Hal ini disampaikan saat publik mempertanyakan komunikasi pemerintah dalam menghadapi nilai tukar rupiah terhadap dolar AS nan belakangan semakin anjlok. Berdasarkan info Bloomberg per Jumat (5/6) nan dikutip Sabtu (6/6), kurs USD/IDR berada di level Rp 18.036 per dolar AS.
Dia menilai koordinasi nan dilakukan tidak bisa langsung diukur dari pergerakan nilai tukar dalam jangka pendek. Menurutnya, pelemahan maupun penguatan rupiah dipengaruhi banyak aspek nan tak bisa diselesaikan hanya melalui satu kebijakan.
“Ya, kan, ya, bukan berfaedah jika kemudian komunikasi intens terus belum menghasilkan seperti nan kita harapkan, kemudian kita tidak ada komunikasi, kan, enggak begitu juga,” ujarnya.

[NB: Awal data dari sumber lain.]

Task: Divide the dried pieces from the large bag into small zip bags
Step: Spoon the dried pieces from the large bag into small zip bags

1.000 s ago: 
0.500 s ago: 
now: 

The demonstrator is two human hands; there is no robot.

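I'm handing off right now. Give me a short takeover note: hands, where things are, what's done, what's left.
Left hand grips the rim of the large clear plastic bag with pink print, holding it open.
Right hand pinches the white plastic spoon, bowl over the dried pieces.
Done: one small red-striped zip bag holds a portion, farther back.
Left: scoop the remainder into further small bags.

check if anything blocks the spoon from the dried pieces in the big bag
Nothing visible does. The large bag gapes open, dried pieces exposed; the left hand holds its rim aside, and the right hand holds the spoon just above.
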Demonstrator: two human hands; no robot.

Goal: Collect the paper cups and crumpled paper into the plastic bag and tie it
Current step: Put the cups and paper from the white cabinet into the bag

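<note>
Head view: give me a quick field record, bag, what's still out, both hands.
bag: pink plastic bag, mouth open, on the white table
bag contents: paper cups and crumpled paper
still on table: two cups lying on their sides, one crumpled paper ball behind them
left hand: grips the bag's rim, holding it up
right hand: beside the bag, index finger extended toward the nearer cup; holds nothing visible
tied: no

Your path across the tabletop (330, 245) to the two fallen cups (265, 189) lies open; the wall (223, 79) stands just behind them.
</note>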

Prasetyo menjelaskan tekanan terhadap rupiah berasal dari beragam variabel, termasuk kondisi esensial ekonomi nasional dan ketergantungan terhadap impor.
“Ini, kan, semua bagian dari upaya, upaya dengan naiknya nilai tukar rupiah itu, kan, tidak hanya dipengaruhi oleh satu faktor,” katanya.
“Faktor variabelnya juga banyak. Maksudnya nan tadi saya sampaikan tadi itu juga bagian dari nan mempengaruhi juga. Kemandirian kita secara ekonomi itu juga mempengaruhi kekuatan mata duit kita,” lanjut dia.
Menurut Prasetyo, sejumlah sektor nan tetap berjuntai pada impor turut memberikan tekanan terhadap stabilitas nilai tukar. Karena itu, penguatan rupiah memerlukan kerja sama lintas otoritas dan kebijakan.
“Ada beberapa nan tetap ketergantungan impor, itu juga bakal mempengaruhi. Makanya ini tidak bisa berdiri sendiri begitu. Nah, sehingga nan dibutuhkan sekarang tentu kerja sama,” imbuh Prasetyo.